:: Your objective ::
Begin at the line containing "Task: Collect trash" and restate it and each line after it exactly, up to and including the last line below. Leave pictures out.

:: Provided data ::
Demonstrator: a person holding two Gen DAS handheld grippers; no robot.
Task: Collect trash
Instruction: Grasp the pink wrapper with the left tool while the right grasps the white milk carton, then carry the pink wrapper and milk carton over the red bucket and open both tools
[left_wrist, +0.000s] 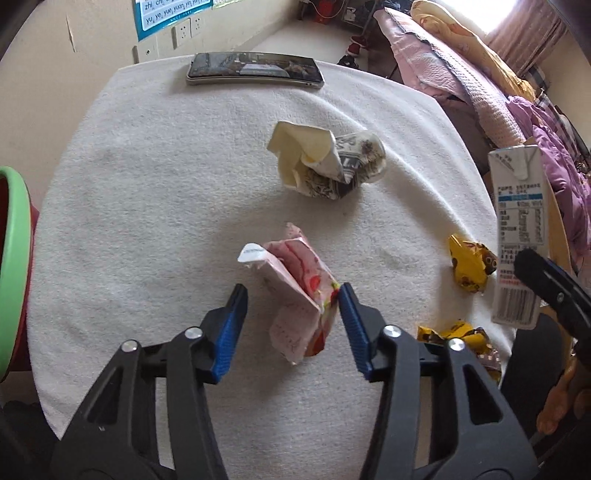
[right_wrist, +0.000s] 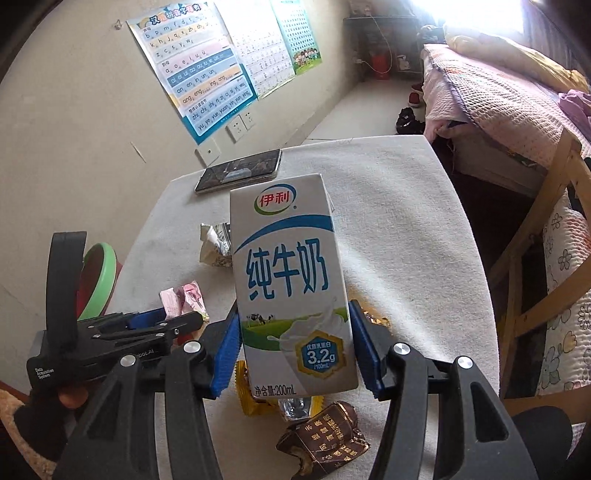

:: Result ::
Task: Collect trash
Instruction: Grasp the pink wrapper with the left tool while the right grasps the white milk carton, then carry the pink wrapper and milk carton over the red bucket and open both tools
[left_wrist, +0.000s] 
[right_wrist, +0.000s] 

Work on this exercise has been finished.